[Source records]
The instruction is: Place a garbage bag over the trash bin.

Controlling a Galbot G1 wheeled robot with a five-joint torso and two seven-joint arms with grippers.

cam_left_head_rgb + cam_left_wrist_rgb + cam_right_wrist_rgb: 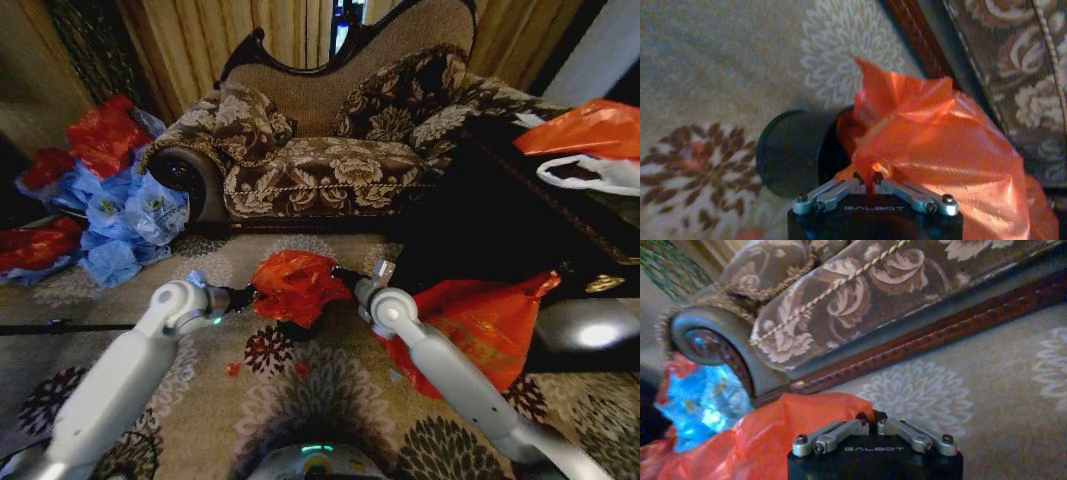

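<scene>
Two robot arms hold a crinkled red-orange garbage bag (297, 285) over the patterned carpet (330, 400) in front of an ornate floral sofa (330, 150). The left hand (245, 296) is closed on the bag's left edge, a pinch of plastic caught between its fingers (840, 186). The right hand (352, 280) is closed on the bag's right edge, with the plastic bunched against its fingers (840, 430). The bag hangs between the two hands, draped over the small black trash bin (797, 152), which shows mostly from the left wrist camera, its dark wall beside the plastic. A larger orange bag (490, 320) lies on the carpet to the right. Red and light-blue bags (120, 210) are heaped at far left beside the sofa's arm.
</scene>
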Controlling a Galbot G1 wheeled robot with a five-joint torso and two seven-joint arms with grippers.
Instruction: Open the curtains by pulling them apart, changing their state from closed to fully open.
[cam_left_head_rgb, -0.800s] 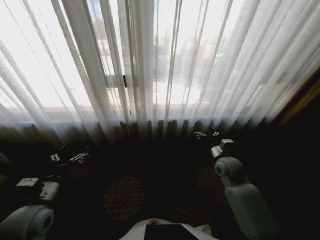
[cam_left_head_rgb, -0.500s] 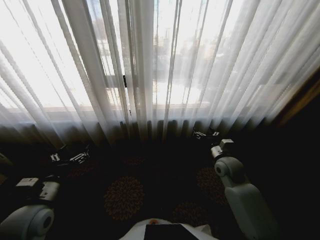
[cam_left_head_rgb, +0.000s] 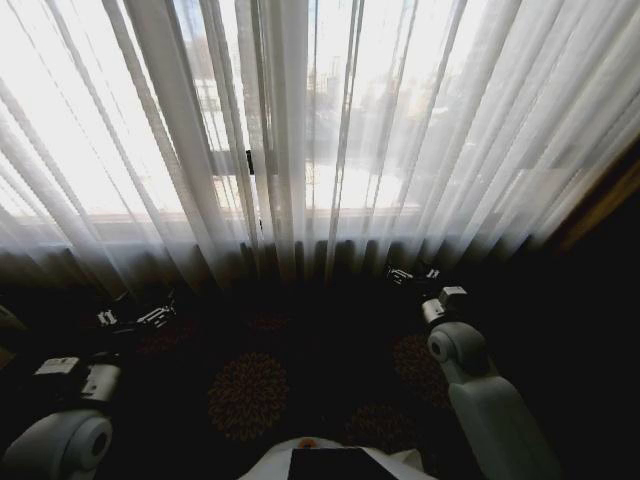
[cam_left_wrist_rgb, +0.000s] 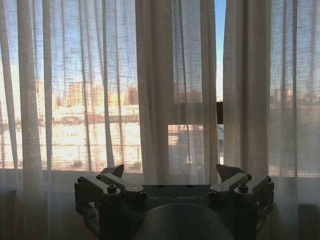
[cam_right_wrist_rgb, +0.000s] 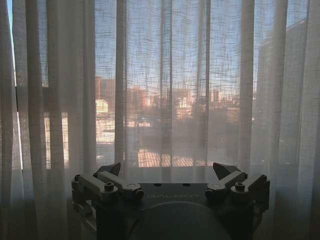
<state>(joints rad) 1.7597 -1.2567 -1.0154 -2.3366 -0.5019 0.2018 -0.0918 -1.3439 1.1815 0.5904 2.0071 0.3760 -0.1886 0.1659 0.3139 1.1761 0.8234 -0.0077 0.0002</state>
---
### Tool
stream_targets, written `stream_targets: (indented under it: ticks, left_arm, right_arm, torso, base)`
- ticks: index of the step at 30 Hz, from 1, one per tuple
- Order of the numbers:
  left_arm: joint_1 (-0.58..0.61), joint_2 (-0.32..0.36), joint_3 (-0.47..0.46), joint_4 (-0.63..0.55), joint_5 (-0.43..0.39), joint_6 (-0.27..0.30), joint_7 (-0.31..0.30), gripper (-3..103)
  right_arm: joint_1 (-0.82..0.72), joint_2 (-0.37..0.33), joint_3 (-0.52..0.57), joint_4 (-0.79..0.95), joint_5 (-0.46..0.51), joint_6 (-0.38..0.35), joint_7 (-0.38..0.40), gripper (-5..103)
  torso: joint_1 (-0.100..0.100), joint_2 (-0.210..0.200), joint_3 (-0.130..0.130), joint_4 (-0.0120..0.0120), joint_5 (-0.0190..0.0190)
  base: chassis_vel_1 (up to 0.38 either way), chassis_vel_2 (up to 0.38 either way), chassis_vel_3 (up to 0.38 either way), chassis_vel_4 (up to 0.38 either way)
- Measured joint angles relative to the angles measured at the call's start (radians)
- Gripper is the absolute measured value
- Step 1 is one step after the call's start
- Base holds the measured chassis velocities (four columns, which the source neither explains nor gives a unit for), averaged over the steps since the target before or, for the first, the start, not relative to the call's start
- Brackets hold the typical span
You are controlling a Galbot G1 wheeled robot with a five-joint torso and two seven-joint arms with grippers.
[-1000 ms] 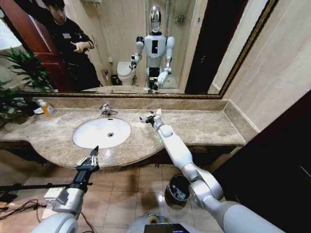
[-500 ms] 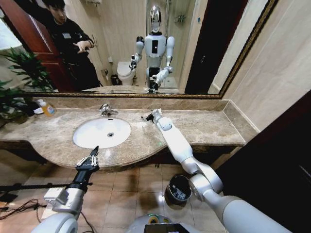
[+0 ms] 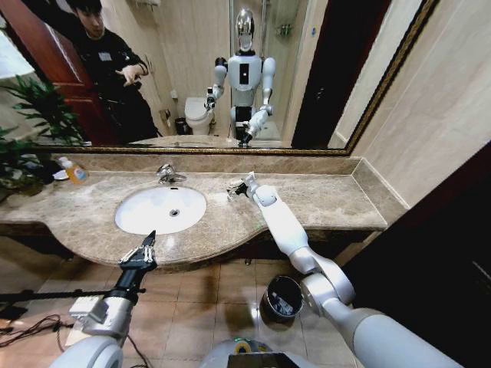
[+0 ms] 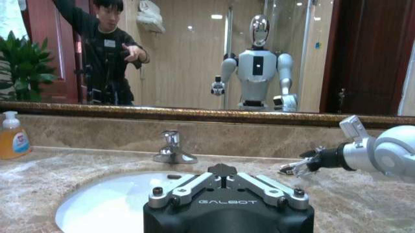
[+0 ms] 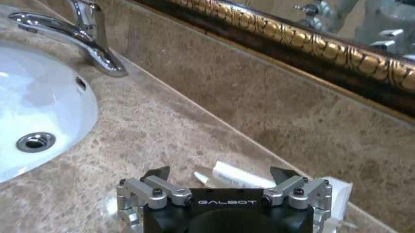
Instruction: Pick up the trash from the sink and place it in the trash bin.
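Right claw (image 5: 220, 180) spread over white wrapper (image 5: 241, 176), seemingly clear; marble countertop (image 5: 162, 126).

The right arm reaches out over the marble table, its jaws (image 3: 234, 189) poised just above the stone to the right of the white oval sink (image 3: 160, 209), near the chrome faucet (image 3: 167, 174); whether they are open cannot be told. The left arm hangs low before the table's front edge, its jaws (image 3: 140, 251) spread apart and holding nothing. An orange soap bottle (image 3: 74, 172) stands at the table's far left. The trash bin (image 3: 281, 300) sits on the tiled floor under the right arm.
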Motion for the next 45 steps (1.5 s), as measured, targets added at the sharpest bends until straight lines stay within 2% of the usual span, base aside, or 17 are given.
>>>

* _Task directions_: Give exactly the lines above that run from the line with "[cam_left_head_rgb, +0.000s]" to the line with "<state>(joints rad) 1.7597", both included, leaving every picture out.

* _Finished exercise_:
[cam_left_head_rgb, +0.000s] 
[cam_left_wrist_rgb, +0.000s] 
[cam_right_wrist_rgb, +0.000s] 
<state>(joints rad) 1.7597 -1.2567 -1.0154 -2.3366 -0.5019 0.2018 -0.0918 -1.3439 1.1815 0.5904 2.0071 0.3760 -0.1886 0.1659 0.3139 1.1761 0.8234 -0.0077 0.0002</state>

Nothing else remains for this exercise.